Die Epidemiologin Ora Paltiel von der Universität in Jerusalem erklärt einen weiteren Vorteil Israels. Das Land verfügt über „eine gut ausgebaute, universale Primärversorgung“, wie es bei der Morgenpost heißt. Das bedeutet, dass die Impfung für alle zugänglich ist und in ambulanten und extra aufgebauten Einrichtungen verabreicht wird. Doch Paltiel stoppt die vorschnelle Euphorie, denn sie warnt davor, dass die jüngeren Bürger und Bürgerinnen des Landes den Impf-Wahn stoppen könnten. Es ist noch nicht ganz klar wie die jüngeren Generationen zu der Impfung stehen. Afek erklärt: „Im Internet geistern so viele Fake-News über die Impfstoffe herum, es ist zum Verrücktwerden“ und plädiert für mehr Aufklärungsarbeit.
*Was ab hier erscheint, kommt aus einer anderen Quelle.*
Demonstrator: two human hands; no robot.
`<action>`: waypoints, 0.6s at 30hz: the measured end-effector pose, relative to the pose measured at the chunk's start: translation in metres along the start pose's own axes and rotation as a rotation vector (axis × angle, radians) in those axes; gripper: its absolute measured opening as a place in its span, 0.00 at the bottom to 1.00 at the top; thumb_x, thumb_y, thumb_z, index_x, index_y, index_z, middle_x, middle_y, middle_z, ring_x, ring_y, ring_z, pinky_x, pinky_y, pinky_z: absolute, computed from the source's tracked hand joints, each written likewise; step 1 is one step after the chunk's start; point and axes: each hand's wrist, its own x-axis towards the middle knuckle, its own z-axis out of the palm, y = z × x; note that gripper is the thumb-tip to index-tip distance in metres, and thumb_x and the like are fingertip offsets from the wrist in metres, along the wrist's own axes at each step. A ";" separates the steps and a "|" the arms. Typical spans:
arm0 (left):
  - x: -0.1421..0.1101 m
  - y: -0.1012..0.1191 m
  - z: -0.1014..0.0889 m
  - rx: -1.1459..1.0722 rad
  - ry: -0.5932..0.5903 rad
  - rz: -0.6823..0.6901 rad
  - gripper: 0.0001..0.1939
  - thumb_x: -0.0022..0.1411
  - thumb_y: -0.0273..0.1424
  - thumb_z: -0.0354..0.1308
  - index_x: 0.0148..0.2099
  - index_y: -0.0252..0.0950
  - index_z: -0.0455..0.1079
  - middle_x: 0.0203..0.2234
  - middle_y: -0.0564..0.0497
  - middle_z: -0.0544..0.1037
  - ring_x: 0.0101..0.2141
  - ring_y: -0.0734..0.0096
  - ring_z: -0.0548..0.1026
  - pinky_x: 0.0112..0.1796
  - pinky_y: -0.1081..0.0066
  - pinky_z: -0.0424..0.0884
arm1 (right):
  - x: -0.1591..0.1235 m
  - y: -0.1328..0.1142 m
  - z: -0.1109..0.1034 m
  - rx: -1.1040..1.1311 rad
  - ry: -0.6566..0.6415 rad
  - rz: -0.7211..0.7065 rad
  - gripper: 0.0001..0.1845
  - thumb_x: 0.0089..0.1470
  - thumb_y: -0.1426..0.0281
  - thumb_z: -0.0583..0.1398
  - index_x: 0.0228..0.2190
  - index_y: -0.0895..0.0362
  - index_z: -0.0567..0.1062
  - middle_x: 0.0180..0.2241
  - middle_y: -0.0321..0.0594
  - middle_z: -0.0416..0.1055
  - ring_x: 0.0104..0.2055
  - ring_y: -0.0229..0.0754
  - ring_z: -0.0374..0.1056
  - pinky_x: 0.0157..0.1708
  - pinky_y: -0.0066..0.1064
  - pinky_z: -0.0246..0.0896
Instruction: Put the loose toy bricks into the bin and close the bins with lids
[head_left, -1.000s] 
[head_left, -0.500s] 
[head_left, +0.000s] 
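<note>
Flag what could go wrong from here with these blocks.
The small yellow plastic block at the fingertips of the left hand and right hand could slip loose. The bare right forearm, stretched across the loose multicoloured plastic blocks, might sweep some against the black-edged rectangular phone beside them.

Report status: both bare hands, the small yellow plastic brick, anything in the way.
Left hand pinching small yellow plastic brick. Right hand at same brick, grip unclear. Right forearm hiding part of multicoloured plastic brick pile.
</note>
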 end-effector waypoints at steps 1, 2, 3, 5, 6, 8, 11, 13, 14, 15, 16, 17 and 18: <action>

Doch bisher gibt es von dieser vermeintlichen Ablehnung des Impfstoffes in Israel noch keine Spur. Die Israelis standen stundenlang vor den Impfzentren an. Ab Januar dürfen sich auch Lehrkräfte anstellen, denn obwohl sich das Land momentan im bereits dritten Lockdown befindet müssen diese unterrichten, weshalb auch sie mit höherer Priorität behandelt werden. Bis jetzt impft Israel tatsächlich am schnellsten, gefolgt von Bahrain und Großbritannien. Deutschland liegt erst auf dem 12. Platz in der Rangliste. Noch befindet sich Israel im Lockdown, doch sollte es so weitergehen und sollte auch die jüngere Bevölkerung sich so bereitwillig impfen lassen, ist Israel auf einem schnellen Weg der Herdenimmunität.